Your task:
Using "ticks" as the search string, find the matching lines below and copy them.

[[ Dataset content open ]]

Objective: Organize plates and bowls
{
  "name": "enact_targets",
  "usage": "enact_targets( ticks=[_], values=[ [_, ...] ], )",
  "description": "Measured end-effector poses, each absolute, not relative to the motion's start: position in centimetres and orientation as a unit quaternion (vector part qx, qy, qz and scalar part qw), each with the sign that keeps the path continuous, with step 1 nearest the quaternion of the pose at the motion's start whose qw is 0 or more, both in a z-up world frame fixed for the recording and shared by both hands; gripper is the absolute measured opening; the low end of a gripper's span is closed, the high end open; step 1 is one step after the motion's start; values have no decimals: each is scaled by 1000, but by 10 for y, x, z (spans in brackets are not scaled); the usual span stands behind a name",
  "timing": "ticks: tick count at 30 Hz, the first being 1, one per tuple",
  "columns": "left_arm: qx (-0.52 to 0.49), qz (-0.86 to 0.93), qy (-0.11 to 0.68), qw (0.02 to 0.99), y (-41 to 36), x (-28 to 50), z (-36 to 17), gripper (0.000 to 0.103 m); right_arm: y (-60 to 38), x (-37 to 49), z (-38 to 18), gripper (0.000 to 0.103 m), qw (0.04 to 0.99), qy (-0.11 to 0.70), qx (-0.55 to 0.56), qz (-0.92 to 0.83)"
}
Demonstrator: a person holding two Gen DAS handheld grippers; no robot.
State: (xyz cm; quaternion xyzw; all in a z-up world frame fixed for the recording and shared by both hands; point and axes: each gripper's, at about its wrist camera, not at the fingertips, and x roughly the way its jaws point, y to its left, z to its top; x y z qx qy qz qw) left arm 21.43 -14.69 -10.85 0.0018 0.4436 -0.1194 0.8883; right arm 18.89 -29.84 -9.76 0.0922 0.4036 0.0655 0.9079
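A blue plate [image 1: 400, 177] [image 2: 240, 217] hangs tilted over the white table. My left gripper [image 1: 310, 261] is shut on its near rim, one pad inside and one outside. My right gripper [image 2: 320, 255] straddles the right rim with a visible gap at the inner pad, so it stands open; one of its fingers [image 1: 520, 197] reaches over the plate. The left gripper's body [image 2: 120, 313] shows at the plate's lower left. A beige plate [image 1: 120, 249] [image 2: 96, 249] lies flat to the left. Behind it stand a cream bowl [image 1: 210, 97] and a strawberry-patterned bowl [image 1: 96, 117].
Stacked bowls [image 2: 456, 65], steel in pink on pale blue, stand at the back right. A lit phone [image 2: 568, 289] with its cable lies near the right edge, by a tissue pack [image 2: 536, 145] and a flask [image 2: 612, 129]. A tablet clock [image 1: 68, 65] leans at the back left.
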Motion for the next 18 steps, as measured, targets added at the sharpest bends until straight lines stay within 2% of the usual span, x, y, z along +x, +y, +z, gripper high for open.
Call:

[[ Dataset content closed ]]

Answer to this problem:
  "usage": "enact_targets( ticks=[_], values=[ [_, ...] ], )",
  "timing": "ticks: tick count at 30 Hz, the first being 1, one per tuple",

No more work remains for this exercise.